**Task to complete**
Look for "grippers" in the records and copy every line that has it.

+++ Supplied data

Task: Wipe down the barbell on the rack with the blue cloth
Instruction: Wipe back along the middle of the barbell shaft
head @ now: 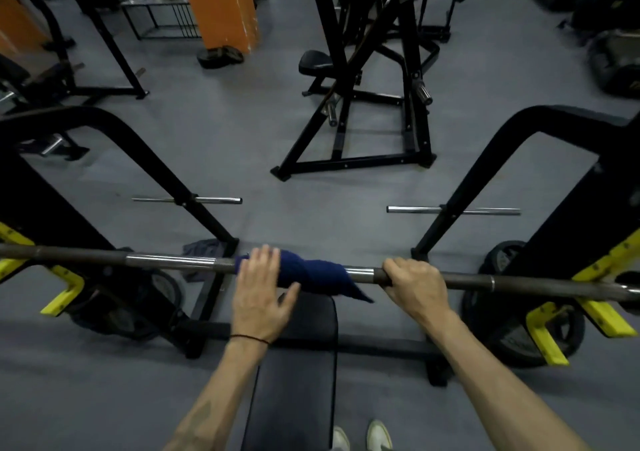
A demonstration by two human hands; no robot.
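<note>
A steel barbell runs across the view, resting on the yellow hooks of a black rack. A dark blue cloth is draped over the middle of the bar, one corner hanging down on the right. My left hand lies over the cloth's left end with fingers straight and thumb spread, pressing it on the bar. My right hand grips the bare bar just right of the cloth, fingers curled round it.
A black padded bench extends under the bar toward me, my shoes beside it. Weight plates lean at the rack's feet on both sides. A grey rag lies on the floor behind the bar. Other black machines stand further back.
</note>
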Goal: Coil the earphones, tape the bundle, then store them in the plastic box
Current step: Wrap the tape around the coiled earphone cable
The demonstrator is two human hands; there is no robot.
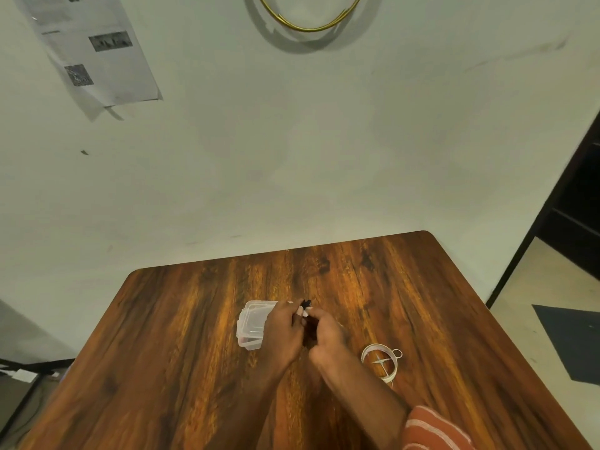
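Observation:
Both my hands meet above the middle of the wooden table (194, 336). My left hand (282, 332) and my right hand (326, 334) together hold a small black bundle of earphones (306, 303), with only its top poking out past the fingertips. A bit of white, perhaps tape, shows at the fingertips on the bundle. A clear plastic box (251, 323) with its lid on lies on the table just left of my left hand, partly covered by it. A roll of white tape (380, 362) lies flat on the table to the right of my right wrist.
The table's far edge meets a pale wall (292, 173). A paper sheet (97, 50) hangs on the wall at upper left and a gold hoop (308, 27) at top centre. A dark doorway (571, 222) and a floor mat (574, 339) lie to the right.

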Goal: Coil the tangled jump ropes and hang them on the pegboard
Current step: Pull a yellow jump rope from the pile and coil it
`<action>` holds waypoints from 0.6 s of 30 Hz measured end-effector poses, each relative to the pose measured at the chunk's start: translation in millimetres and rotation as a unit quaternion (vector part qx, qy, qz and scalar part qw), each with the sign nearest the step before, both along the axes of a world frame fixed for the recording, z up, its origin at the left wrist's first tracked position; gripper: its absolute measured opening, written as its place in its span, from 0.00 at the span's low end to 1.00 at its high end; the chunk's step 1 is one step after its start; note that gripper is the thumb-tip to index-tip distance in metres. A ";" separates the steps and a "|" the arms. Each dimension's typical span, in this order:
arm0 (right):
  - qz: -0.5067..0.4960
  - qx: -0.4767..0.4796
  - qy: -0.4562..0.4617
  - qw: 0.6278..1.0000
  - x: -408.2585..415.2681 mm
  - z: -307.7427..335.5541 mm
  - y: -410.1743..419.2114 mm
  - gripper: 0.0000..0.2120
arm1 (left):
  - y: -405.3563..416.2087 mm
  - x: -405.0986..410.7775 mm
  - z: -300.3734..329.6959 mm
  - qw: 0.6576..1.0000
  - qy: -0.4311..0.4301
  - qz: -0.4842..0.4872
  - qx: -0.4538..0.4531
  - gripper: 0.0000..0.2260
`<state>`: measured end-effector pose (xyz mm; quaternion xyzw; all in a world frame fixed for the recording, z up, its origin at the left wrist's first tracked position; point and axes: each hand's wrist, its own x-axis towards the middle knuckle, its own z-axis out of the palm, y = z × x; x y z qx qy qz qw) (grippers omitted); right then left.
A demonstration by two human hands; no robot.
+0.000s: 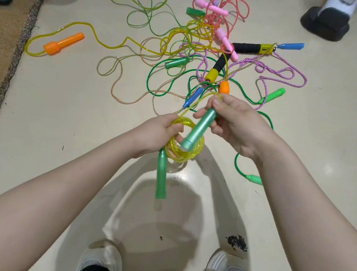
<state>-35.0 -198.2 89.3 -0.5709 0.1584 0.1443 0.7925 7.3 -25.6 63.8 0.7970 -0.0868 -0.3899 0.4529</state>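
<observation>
Both hands (158, 131) (234, 123) hold a coiled yellow rope (184, 155).

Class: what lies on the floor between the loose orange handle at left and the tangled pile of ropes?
In the head view, only its yellow rope snaking from the orange handle to the pile; otherwise bare floor.

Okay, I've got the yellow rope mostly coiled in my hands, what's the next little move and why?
Probably tuck the green handle in your right hand through the yellow coil your left hand holds. Only a short yellow tail remains uncoiled, and the other green handle already hangs below.
</observation>
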 end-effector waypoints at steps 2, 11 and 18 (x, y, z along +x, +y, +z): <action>-0.050 0.014 -0.013 0.999 0.8 -2.0 10.1 0.10 | -3.1 -2.1 2.3 0.999 0.026 0.007 -0.027 0.09; -0.073 -0.276 -0.113 0.952 -8.5 -15.2 10.0 0.08 | -2.1 3.4 -6.0 0.997 -0.053 0.036 0.031 0.09; 0.019 -0.511 -0.193 0.837 -20.9 -35.7 46.5 0.25 | -15.2 -0.8 4.9 0.993 -0.072 0.081 -0.048 0.10</action>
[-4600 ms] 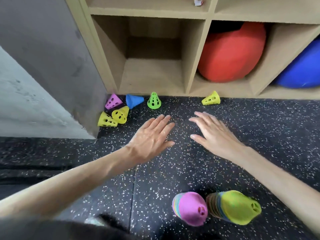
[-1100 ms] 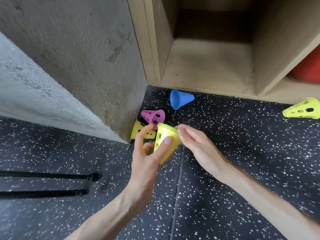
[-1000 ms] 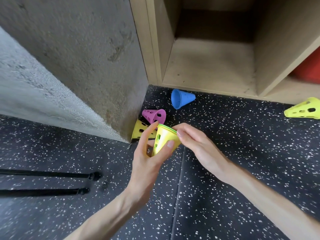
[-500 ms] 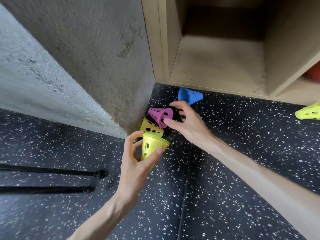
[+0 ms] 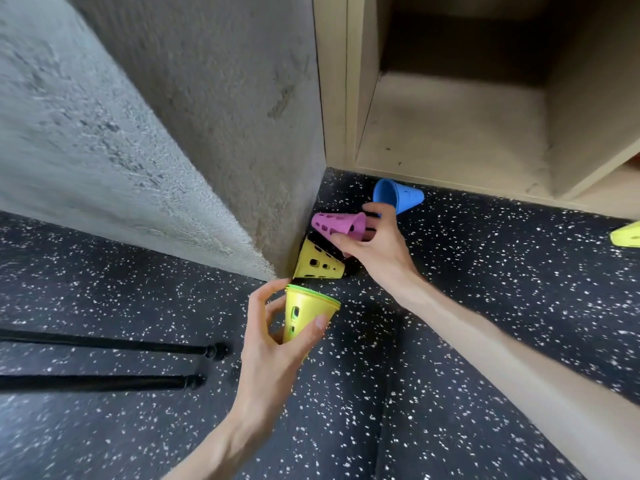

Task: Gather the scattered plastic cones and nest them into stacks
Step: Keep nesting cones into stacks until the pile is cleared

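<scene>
My left hand (image 5: 273, 344) grips a yellow cone (image 5: 303, 315) with a green cone nested inside it, wide end up; only the green rim shows. My right hand (image 5: 375, 247) is closed on the wide end of a pink perforated cone (image 5: 334, 223), lifted slightly off the floor near the wall corner. Below it a second yellow cone (image 5: 317, 259) lies on its side against the concrete wall. A blue cone (image 5: 398, 195) lies on its side just beyond my right fingers. Another yellow cone (image 5: 627, 234) is cut off at the right edge.
A concrete wall (image 5: 173, 116) fills the left and meets a wooden shelf unit (image 5: 450, 126) with an open bottom compartment. Two black bars (image 5: 104, 362) lie on the speckled rubber floor (image 5: 450, 427) at the left.
My right hand has left the nested cones, reached forward and closed on the pink cone, lifting it. My left hand keeps holding the yellow and green cones. The camera has moved closer.
</scene>
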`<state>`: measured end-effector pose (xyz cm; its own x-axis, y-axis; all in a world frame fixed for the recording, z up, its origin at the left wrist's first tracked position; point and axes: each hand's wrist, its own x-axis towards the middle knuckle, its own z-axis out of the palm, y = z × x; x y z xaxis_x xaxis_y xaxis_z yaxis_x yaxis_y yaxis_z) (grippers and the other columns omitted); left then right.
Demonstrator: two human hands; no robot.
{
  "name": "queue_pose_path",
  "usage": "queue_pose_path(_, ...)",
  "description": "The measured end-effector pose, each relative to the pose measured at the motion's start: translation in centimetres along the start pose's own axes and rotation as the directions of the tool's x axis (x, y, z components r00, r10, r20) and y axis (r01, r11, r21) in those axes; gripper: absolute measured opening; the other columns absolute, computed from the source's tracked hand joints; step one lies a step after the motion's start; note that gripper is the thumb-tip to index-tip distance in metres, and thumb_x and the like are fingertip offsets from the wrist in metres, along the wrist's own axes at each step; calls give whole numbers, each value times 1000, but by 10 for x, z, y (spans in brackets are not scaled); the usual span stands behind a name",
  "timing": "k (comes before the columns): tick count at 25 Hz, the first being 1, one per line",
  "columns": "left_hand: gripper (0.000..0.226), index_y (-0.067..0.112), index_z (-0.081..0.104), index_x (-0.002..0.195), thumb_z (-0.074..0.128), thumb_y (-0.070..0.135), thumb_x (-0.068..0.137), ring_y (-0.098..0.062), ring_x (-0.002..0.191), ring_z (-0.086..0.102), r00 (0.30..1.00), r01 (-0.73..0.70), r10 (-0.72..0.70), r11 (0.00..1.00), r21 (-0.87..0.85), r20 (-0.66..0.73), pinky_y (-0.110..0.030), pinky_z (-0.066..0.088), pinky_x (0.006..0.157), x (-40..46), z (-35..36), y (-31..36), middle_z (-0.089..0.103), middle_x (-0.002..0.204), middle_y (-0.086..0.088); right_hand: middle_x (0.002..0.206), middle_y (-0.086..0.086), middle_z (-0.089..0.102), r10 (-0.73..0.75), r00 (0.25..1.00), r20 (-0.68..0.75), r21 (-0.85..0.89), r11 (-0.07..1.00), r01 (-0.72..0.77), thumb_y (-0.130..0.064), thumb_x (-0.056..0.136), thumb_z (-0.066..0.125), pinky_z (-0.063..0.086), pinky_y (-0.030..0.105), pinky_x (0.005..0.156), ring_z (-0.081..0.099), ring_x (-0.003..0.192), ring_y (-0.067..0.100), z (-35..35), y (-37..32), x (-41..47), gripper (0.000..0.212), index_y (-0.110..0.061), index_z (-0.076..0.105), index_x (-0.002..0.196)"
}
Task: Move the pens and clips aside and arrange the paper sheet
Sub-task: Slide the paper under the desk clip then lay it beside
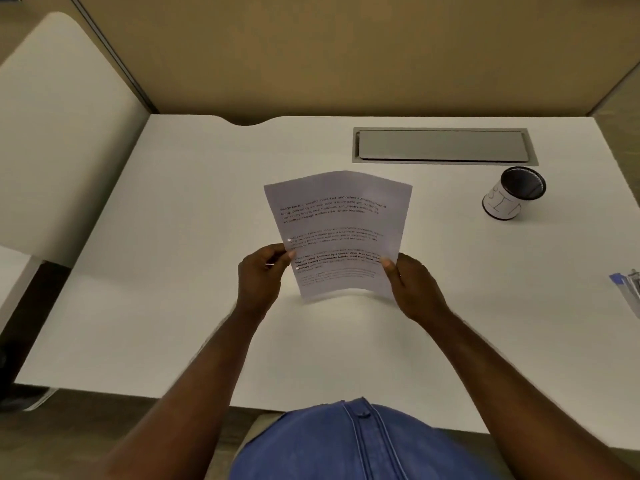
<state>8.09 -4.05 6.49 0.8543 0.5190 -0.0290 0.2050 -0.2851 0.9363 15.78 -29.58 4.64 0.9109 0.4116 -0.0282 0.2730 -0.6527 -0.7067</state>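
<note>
Head view: our left hand (pixel 262 276) pinches the left edge of the paper sheet (pixel 337 233), lifted above the white desk (pixel 173 306); our right hand (pixel 412 287) pinches its right edge. Farther right stands a pen cup (pixel 514 194), and pens (pixel 628 287) lie at the desk's edge.

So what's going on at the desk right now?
A person holds the paper sheet up over the desk, the left hand and right hand each pinching a lower side edge. The sheet bows slightly. The pens lie at the desk's right edge, and a cup stands beyond them.
</note>
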Motion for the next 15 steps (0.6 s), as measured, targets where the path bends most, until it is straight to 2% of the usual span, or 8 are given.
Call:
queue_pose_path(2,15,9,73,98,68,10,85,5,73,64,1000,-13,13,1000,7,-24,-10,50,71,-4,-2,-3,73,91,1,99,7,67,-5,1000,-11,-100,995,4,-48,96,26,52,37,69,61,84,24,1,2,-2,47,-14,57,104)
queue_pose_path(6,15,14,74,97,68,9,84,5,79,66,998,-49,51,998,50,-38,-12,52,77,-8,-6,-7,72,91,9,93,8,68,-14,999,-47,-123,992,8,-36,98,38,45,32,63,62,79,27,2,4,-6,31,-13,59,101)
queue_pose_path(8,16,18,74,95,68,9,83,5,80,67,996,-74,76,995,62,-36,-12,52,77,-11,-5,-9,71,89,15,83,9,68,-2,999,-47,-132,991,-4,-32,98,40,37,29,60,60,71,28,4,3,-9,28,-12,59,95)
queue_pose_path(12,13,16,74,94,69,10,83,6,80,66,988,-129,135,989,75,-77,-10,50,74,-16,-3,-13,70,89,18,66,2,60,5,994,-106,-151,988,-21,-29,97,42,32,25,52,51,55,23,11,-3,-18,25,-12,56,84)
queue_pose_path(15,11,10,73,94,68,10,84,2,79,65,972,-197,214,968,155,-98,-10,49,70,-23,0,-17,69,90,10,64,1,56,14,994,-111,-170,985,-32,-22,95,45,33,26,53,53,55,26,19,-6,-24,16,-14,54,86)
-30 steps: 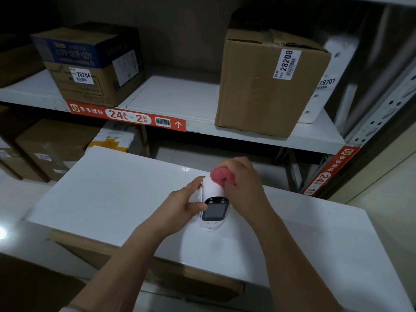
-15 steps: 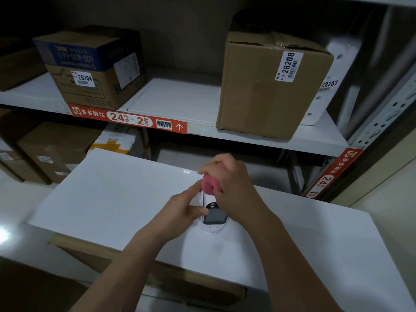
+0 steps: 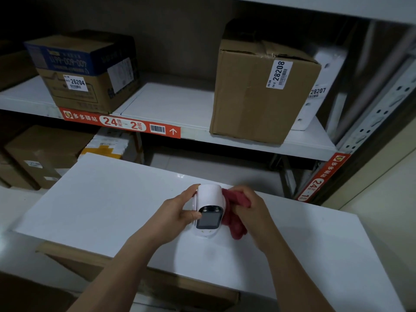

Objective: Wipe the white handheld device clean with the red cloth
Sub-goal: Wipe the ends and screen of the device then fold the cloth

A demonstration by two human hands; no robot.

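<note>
The left hand point(image 3: 174, 213) pinches the white plastic handheld device point(image 3: 208, 209) — long axis twelve-to-six — while the right hand point(image 3: 252, 212) clutches the crumpled red cloth point(image 3: 236, 218) at its three o'clock flank.

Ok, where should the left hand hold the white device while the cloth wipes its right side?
Judging by its pose, grip the white device by its rounded upper body from the left, as the left hand does now. This keeps the dark screen uncovered and the right flank free for the red cloth.
</note>
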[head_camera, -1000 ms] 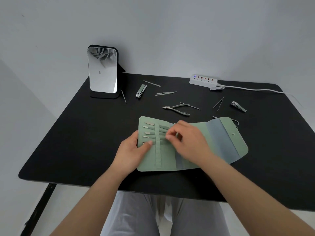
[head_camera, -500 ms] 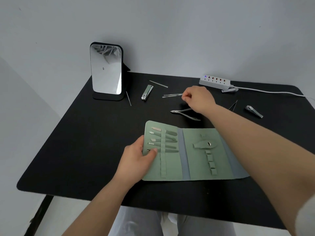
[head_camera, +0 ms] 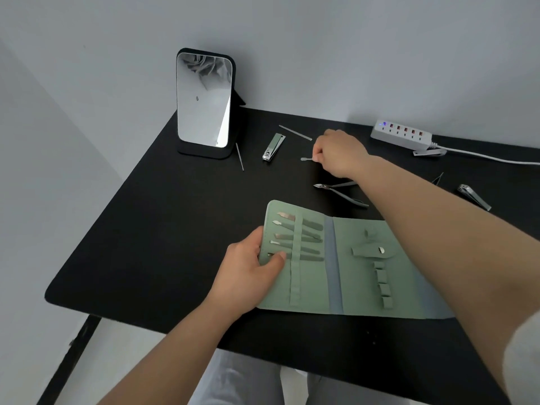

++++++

**Answer to this problem**
`<state>`: measured end-effector pose (xyz mm; quaternion xyzw; all in a world frame fixed for the recording, z up, its origin at the left wrist's first tracked position; point and axes: each hand's wrist, its own x-axis towards the middle knuckle, its own z-axis out of the palm, y = z × x; x y z qx qy qz qw) (grippers omitted); right then left.
`<state>`: measured end-effector pose (xyz cm; its own x-axis, y-axis; all in a world frame fixed for the recording, z up, its origin at the left wrist's first tracked position; point and axes: each hand's wrist, its own x-axis towards the middle knuckle, its own z-axis out of the palm, y = z × x; x y z xaxis_x xaxis_y xaxis_z yaxis_x yaxis_y yaxis_z) (grippers and the other columns omitted); left then right.

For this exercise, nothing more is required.